Les romans de la route au Québec

C'est sans doute un roman de science-fiction, Erres boréales, qui est le premier vrai road novel des lettres canadiennes d'expression française. Mais il s'inspire aussi d'ouvrages antérieurs. Ainsi, le réchauffement artificiel du Labrador est évoqué dans le roman Le « Membre » (1916) de Graindesel, alias Damase Potvin... qui préface Erres boréales. Je soupçonne Armand Grenier d'avoir été aussi inspiré par le roman Le pays du Domaine (1938), de Joseph-Ulric Dumont. Ce roman d'un auteur abitibien combine un grand voyage en voiture et une saga familiale; les aperçus du voyage sont censés illustrer la colonisation et le développement d'une terre lointaine, les avantages de l'agriculturisme et les richesses du sol. Il y a d'ailleurs quelques pages sur les ressources minières et leur exploitation qu'il serait intéressant de lire en parallèle avec les passages correspondants du roman de Grenier.

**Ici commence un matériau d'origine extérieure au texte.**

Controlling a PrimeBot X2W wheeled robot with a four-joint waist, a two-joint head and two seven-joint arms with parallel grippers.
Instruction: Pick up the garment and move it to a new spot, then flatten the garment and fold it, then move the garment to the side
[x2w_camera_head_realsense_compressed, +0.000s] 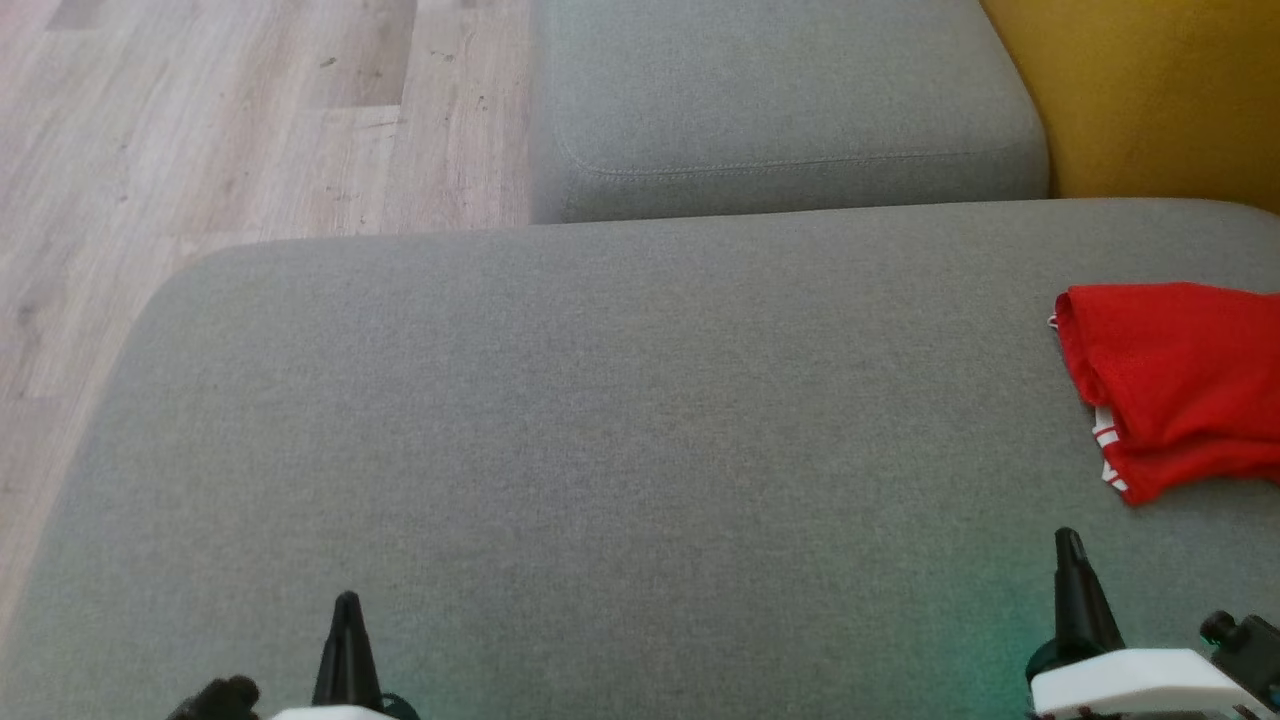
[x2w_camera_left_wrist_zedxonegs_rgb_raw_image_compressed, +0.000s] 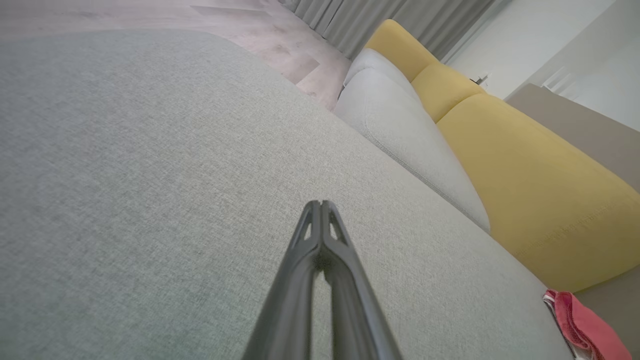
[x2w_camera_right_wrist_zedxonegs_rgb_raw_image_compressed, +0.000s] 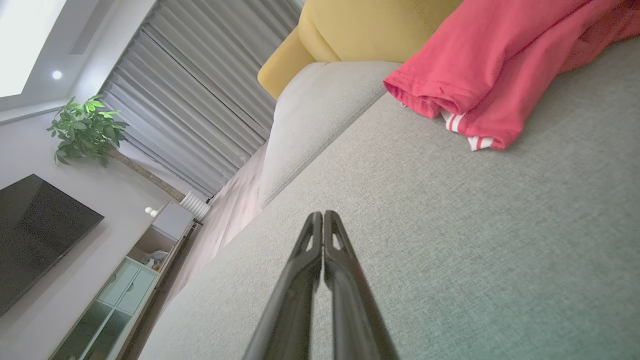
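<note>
The garment (x2w_camera_head_realsense_compressed: 1175, 380) is red with white-striped trim and lies bunched at the right edge of the grey sofa seat (x2w_camera_head_realsense_compressed: 600, 420). It also appears as a red bundle (x2w_camera_left_wrist_zedxonegs_rgb_raw_image_compressed: 585, 327) at the lower right of the left wrist view and as folded red cloth (x2w_camera_right_wrist_zedxonegs_rgb_raw_image_compressed: 490, 65) at the top right of the right wrist view. My right gripper (x2w_camera_head_realsense_compressed: 1070, 545) is shut and empty, a short way in front of the garment and apart from it. My left gripper (x2w_camera_head_realsense_compressed: 347, 603) is shut too, low at the left over bare seat. Both pairs of fingers (x2w_camera_left_wrist_zedxonegs_rgb_raw_image_compressed: 320, 205) (x2w_camera_right_wrist_zedxonegs_rgb_raw_image_compressed: 323, 216) are pressed together.
A second grey cushion (x2w_camera_head_realsense_compressed: 780, 100) lies beyond the seat, with a yellow backrest (x2w_camera_head_realsense_compressed: 1160, 90) at the far right. Wooden floor (x2w_camera_head_realsense_compressed: 200, 120) runs along the left. The right wrist view shows curtains (x2w_camera_right_wrist_zedxonegs_rgb_raw_image_compressed: 200, 110), a potted plant (x2w_camera_right_wrist_zedxonegs_rgb_raw_image_compressed: 85, 130), a dark screen (x2w_camera_right_wrist_zedxonegs_rgb_raw_image_compressed: 35, 235) and a cabinet (x2w_camera_right_wrist_zedxonegs_rgb_raw_image_compressed: 125, 285).
</note>
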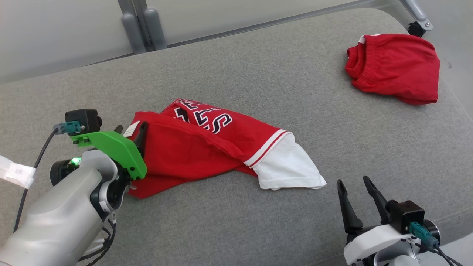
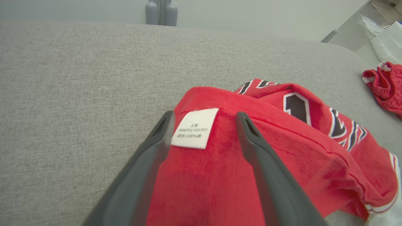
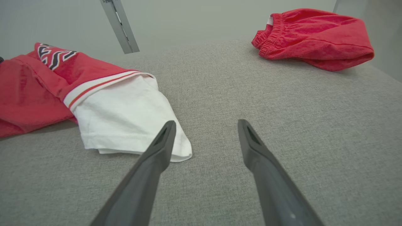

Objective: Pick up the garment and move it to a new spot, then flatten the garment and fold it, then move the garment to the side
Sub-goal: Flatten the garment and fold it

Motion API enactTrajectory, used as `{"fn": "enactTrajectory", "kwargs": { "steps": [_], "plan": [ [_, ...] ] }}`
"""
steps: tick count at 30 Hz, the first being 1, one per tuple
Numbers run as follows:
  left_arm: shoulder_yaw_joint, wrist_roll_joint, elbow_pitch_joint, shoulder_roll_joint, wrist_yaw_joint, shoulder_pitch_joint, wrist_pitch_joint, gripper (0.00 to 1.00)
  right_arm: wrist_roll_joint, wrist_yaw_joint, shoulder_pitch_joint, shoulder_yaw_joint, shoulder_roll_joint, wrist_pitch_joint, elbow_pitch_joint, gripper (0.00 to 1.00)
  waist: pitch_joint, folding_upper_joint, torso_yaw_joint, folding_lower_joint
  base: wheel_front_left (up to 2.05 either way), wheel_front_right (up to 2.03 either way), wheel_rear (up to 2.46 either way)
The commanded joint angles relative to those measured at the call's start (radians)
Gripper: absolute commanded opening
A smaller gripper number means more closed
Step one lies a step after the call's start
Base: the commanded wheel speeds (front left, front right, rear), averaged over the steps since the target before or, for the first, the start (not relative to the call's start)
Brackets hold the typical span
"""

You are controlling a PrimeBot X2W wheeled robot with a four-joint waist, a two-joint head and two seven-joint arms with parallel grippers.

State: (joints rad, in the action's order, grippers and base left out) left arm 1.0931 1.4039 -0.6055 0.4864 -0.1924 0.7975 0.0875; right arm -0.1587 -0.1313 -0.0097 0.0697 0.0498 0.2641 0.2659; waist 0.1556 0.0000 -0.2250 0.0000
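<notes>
1. The garment [image 1: 192,155], a red jersey with black-and-white lettering, lies crumpled near the middle of the grey fabric-covered table [image 1: 258,66]. Its long axis runs from about 9 o'clock to 4 o'clock in the head view.
2. A white sleeve [image 1: 288,168] sticks out of the garment's striped cuff at the 4 o'clock end and lies flat on the table.
3. The left hand [image 1: 130,129] is at the garment's 9 o'clock end. Its two dark fingers are spread wide, one on each side of a white care label [image 2: 194,128] sewn at the red edge.
4. In the left wrist view, red cloth lies between the fingers [image 2: 150,163], but nothing is pinched. Whether the tips touch the fabric cannot be told.
5. The right hand [image 1: 353,181] is at 5 o'clock in the head view. It is wide open and empty, with its fingers pointing toward 12 o'clock.
6. In the right wrist view, the left fingertip of the right hand [image 3: 204,122] overlaps the corner of the white sleeve [image 3: 119,122].
7. Red shorts [image 1: 395,66] with an elastic waistband lie bunched at 2 o'clock, well apart from the garment.
</notes>
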Motion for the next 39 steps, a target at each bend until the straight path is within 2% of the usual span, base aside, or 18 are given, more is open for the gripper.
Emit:
{"fn": "enactTrajectory", "kwargs": {
  "steps": [1,7,8,9,10,11,13,15,20,24,27,30,32,35,39],
  "plan": [
    [-0.004,0.002,-0.008,-0.001,0.001,-0.011,-0.007,1.00,0.006,0.001,-0.008,0.002,0.002,0.000,0.001,1.00,0.000,0.0000,-0.001,0.0000,0.00,0.00,0.00],
    [-0.020,0.033,-0.047,-0.013,0.030,-0.013,-0.023,1.00,0.007,0.001,-0.018,0.006,0.002,0.000,-0.005,1.00,0.009,0.0000,-0.007,0.0000,0.00,0.00,0.00],
    [-0.022,0.039,-0.054,-0.015,0.035,-0.013,-0.024,0.88,0.007,0.001,-0.017,0.005,0.002,0.000,-0.006,1.00,0.010,0.0000,-0.008,0.0000,0.00,0.00,0.00],
    [-0.023,0.043,-0.061,-0.018,0.044,-0.013,-0.030,0.59,0.006,0.001,-0.015,0.004,0.002,0.000,-0.006,1.00,0.012,0.0000,-0.010,0.0000,0.00,0.00,0.00],
    [-0.026,0.048,-0.067,-0.019,0.051,-0.014,-0.032,0.44,0.006,0.001,-0.014,0.004,0.002,0.000,-0.005,1.00,0.013,0.0000,-0.011,0.0000,0.00,0.00,0.00],
    [-0.028,0.055,-0.074,-0.021,0.058,-0.015,-0.037,0.42,0.005,0.001,-0.013,0.003,0.002,0.000,-0.005,1.00,0.014,0.0000,-0.011,0.0000,0.00,0.00,0.00],
    [-0.031,0.061,-0.090,-0.026,0.069,-0.018,-0.044,0.30,0.004,0.001,-0.013,0.003,0.002,0.000,-0.004,1.00,0.015,0.0000,-0.013,0.0000,0.00,0.00,0.00],
    [-0.029,0.065,-0.106,-0.031,0.082,-0.021,-0.051,0.00,0.002,0.001,-0.014,0.001,0.002,0.000,-0.002,1.00,0.016,0.0000,-0.014,0.0000,0.00,0.00,0.00],
    [-0.024,0.072,-0.138,-0.051,0.110,-0.033,-0.063,0.00,-0.002,0.001,-0.012,-0.004,0.002,0.000,0.000,1.00,0.009,0.0000,-0.009,0.0000,0.00,0.00,0.00],
    [-0.034,0.039,-0.135,-0.048,0.119,-0.029,0.026,0.00,-0.003,0.001,0.001,-0.006,0.002,0.000,0.002,1.00,-0.008,0.0000,0.000,0.0000,0.00,0.00,0.00],
    [-0.020,0.005,-0.086,-0.037,0.110,-0.068,0.088,0.00,-0.001,0.001,0.020,-0.021,0.002,0.000,-0.001,1.00,-0.030,0.0000,0.017,0.0000,0.00,0.00,0.00],
    [0.017,-0.016,0.006,-0.018,0.103,-0.129,0.090,0.00,0.003,0.001,0.043,-0.033,0.002,0.000,0.000,1.00,-0.053,0.0000,0.043,0.0000,0.00,0.00,0.00],
    [0.047,-0.022,0.084,0.007,0.089,-0.182,0.082,0.00,0.007,0.001,0.054,-0.038,0.002,0.000,0.002,1.00,-0.067,0.0000,0.062,0.0000,0.00,0.00,0.00],
    [0.082,-0.013,0.218,0.040,0.046,-0.285,0.077,0.00,0.009,0.001,0.070,-0.046,0.002,0.000,0.000,1.00,-0.087,0.0000,0.096,0.0000,0.00,0.00,0.00],
    [0.125,-0.005,0.324,0.042,-0.009,-0.399,0.068,0.00,0.014,0.001,0.076,-0.038,0.001,0.000,0.001,1.00,-0.102,0.0000,0.148,0.0000,0.00,0.00,0.00]
  ]
}}
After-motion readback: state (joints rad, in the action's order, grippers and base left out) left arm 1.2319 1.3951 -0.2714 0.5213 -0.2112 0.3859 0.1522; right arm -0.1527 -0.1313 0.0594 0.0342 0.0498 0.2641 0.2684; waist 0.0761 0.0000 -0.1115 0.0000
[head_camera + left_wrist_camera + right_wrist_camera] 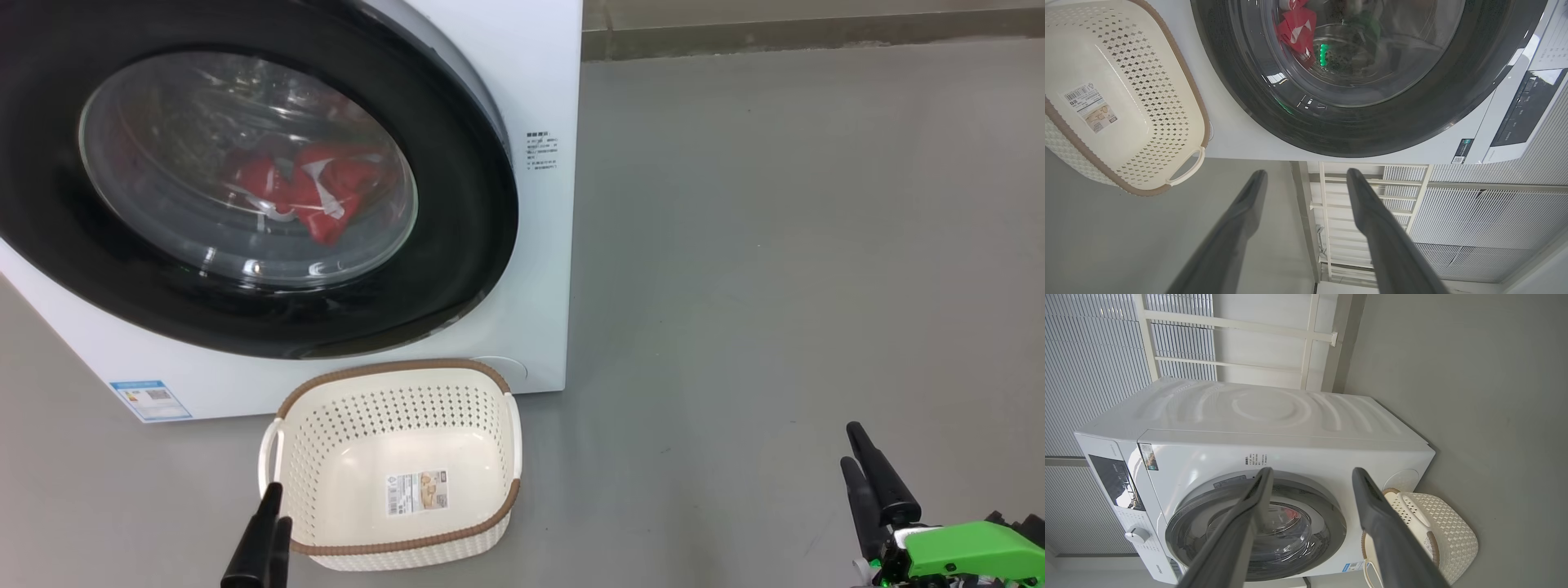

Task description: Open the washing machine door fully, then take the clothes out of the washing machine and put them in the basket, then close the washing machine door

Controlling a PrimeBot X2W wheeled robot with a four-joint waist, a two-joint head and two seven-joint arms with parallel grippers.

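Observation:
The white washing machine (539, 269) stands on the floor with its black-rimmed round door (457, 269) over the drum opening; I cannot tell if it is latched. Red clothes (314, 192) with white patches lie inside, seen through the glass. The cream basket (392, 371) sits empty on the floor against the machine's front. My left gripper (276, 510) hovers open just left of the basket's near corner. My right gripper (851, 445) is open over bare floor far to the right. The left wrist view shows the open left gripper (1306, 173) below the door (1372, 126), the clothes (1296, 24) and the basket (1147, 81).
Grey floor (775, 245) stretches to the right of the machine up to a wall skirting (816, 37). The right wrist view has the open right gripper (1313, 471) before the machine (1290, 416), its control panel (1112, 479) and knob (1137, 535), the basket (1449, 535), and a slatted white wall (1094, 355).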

Pourquoi n'y a-t-il pas eu de road novels au Canada francophone avant cette date? Cela tient sûrement en partie à l'état des routes, au kilométrage de routes carrossables et à la disponibilité de voitures. D'ailleurs, dans les albums familiaux, les voitures sont relativement rares. En France, durant la Première Guerre mondiale, c'est à bicyclette que mon grand-père fait du tourisme. Mais je retrouve toutefois dans un vieil album de la famille Mailhot, dont les photos ne sont malheureusement pas datées, quelques photos prises à l'occasion d'excursions en automobile. La présence de clichés de la Première Guerre mondiale montrant l'Hôpital canadien de mon grand-père à Troyes m'incite à croire que l'album est (au moins en partie) postérieur à la guerre et à l'établissement de mon grand-père au Manitoba. Mais je ne peux pas exclure que certaines photos soient plus anciennes. Ce qu'il faudrait, en fait, c'est le regard d'un expert capable d'identifier la voiture représentée ci-dessous sur une petite route du Manitoba...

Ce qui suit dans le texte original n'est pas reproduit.